Body Swapped For The Job

I became his secretary to dig up dirt, becoming a woman to hide my true intentions. I underestimated how far my new boss would go to make me obey.

I’m a journalist and a damn good one, frankly. I’m known for doing whatever it takes to get a scoop and honestly taking a pill to temporarily become a woman isn’t the craziest thing I’ve ever had to do.

But I never realized how intense it could feel, in this new feminine form with all of its needs and all of its cravings. I never realized how much I missed being young and attractive, even if I was attracting all the wrong attention right now.

My subject is a monster, a dominating force in the boardroom. He’s known for his ruthless approach to everything, for cutting no corners even if that meant sacrificing every last person around him. He’s a bad man and now he has his sights set on me.

He wants me, in all of the ways that a boss shouldn’t want his subordinate. He wants to break me, to make me beg. He wants to make me his.

And each moment I spend in his presence is another moment where I swear I’m losing my ability to keep control. Every inch closer I get to him is another inch I want to give up.

I want my boss to punish me now. I want him to show me what a good girl I can be.

Excerpt

“You’re a fucking disappointment, Mallory. You’re a complete and utter disappointment, and here I had such high hopes for you.”

He let me go. That was all. He just let me go but it was enough to make me realize that I was entirely reliant on him for support because the moment he let me go I slipped down to the ground, sliding down until I was down on my knees and still I stared up at him as he slowly shook his head in disappointment and began to turn away.

I stopped him, reaching for him and grasping at him. The desperation welling up in me until I just couldn’t help it. I clung to his leg as he turned back to me and gave me one last chance.

“Please, Sir,” I begged him, “I don’t want to disappoint you. I want to be good for you. I want to be good. I want to satisfy.”

There was a beat, a moment where his eyes spoke before his lips did but they both said the same thing in the end.

“Prove it.”

My mind wasn’t racing. My mind was still and silent. My body, it worked on autopilot, one full month of unsatisfied cravings confused in my veins with this man and the urges of this body leading me forward as I crawled around to him and clawed at his belt, as I tugged down his zipper and yanked his pants down to his knees and my hands found him as my eyes found him and I came eye to eye with him and swallowed hard as I faced down my very big challenge.
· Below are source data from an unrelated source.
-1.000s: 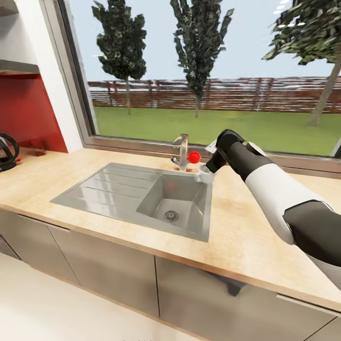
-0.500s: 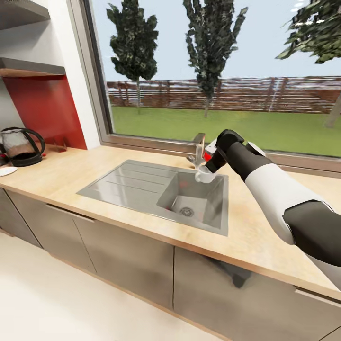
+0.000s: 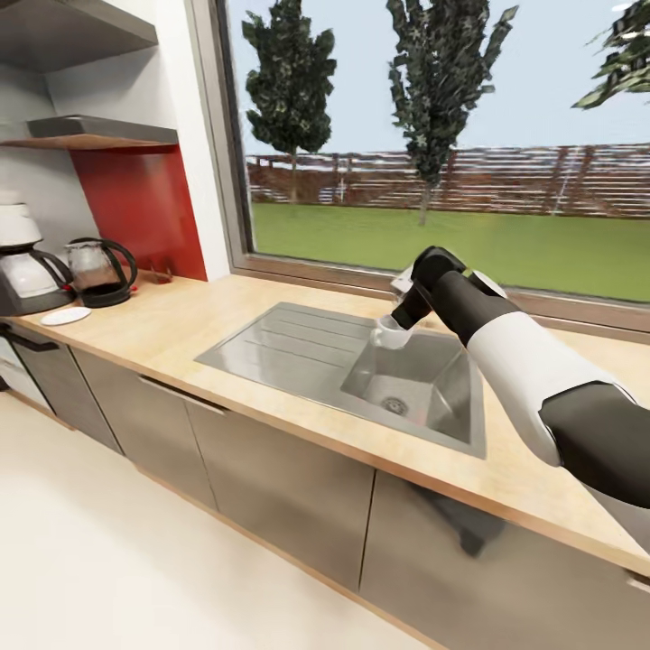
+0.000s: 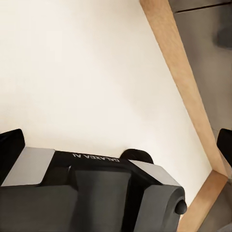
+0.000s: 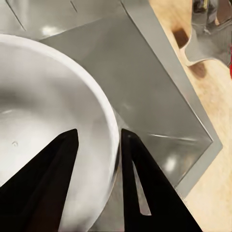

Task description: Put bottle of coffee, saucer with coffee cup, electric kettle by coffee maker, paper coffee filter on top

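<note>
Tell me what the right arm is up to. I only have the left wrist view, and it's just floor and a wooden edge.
Observer: The right gripper is shut on the coffee cup, one finger inside its rim and one outside.
Operator: Where is it over the counter?
Observer: In the head view the cup hangs above the sink, by its basin.
Operator: And the saucer it goes on?
Observer: The saucer lies bare on the countertop, just in front of the coffee maker and the electric kettle, well to the left of the sink.
</note>
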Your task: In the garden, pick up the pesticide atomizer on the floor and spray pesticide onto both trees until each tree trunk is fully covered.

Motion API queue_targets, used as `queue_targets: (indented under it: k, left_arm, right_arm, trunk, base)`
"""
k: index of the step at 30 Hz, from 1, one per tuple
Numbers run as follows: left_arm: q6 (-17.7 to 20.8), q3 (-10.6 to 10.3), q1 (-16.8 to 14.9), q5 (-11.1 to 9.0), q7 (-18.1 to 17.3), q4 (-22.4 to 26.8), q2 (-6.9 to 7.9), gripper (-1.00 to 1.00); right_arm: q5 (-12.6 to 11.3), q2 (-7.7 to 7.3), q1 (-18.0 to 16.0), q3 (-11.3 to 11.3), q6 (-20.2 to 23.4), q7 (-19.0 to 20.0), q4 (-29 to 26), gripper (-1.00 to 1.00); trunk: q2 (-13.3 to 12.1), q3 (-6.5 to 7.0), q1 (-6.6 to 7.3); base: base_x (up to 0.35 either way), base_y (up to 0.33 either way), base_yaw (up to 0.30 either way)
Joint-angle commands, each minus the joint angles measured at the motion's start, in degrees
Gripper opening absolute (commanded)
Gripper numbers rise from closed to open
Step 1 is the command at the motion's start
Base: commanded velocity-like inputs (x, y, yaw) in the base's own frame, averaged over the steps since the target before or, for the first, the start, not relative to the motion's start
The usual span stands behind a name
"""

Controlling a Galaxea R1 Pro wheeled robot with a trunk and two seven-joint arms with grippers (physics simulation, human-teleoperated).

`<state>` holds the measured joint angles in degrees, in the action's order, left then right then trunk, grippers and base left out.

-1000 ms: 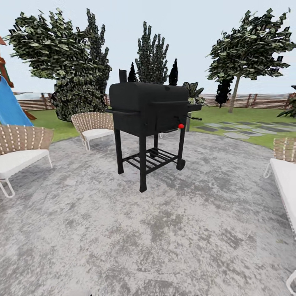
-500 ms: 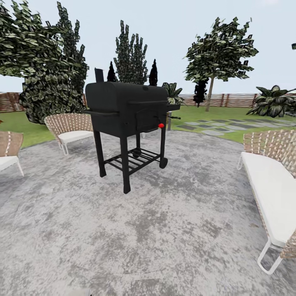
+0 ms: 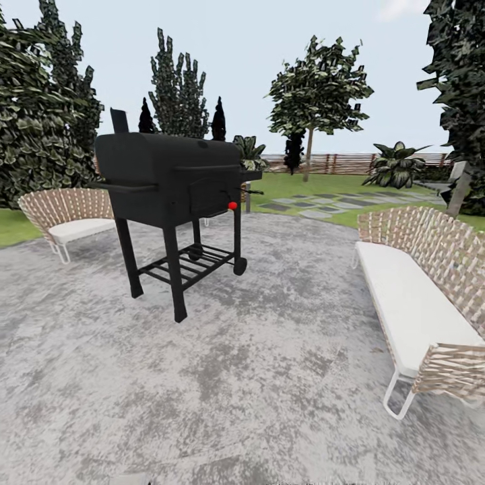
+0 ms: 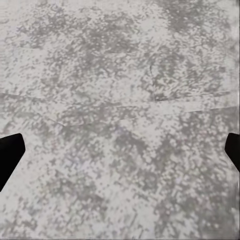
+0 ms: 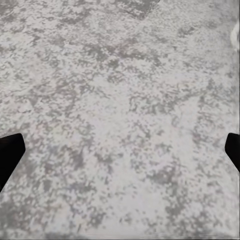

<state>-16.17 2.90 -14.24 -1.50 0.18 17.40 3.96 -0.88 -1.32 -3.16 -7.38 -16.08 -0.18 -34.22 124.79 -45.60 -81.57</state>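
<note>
Grey paving (image 3: 269, 377), black grill (image 3: 172, 178) ahead | both fingers wide apart, holding nothing | step: searching for the atomizer | next: drive toward lawn (image 3: 323, 185), tree (image 3: 310, 101).

A round patio of mottled grey paving (image 3: 269, 364) spreads across the foreground, with green lawn (image 3: 303, 183) beyond it. A black barrel grill (image 3: 168, 178) stands on the paving on four legs, two of them wheeled, with a slatted rack low between them. To its left a woven wicker chair with a white cushion (image 3: 67, 214) sits at the patio's edge. On the right a long wicker sofa with a white seat pad (image 3: 421, 303) rests on white tube legs. Grey stepping slabs (image 3: 337, 202) cross the lawn. Both wrist views show the same speckled grey paving (image 4: 120, 120).
</note>
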Motion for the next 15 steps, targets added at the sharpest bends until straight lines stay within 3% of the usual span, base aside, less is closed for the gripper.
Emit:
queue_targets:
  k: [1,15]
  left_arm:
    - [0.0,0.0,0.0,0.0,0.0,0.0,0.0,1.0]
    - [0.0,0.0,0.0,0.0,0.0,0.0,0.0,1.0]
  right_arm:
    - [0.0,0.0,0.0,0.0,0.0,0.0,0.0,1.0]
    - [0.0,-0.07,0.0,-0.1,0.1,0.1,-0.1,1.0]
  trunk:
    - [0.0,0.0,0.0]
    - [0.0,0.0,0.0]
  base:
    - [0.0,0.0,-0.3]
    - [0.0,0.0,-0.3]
Elias Griffon is a gifted man. He is dominant in the boardroom and a force to be reckoned with in all other places. He is large, by every possible definition. And if there is a god then he has granted him more gifts than most other men could ever hope to even ask for.

He is big, in short. Thick enough that I could barely reach my hand around it and long enough that I knew that I could never possibly hope to take all of him at once. So big it should be intimidating but instead all I could do was wonder how I could satisfy him.

Because he was a challenge, oh yes he was, but he was a challenge I was more than ready to tackle.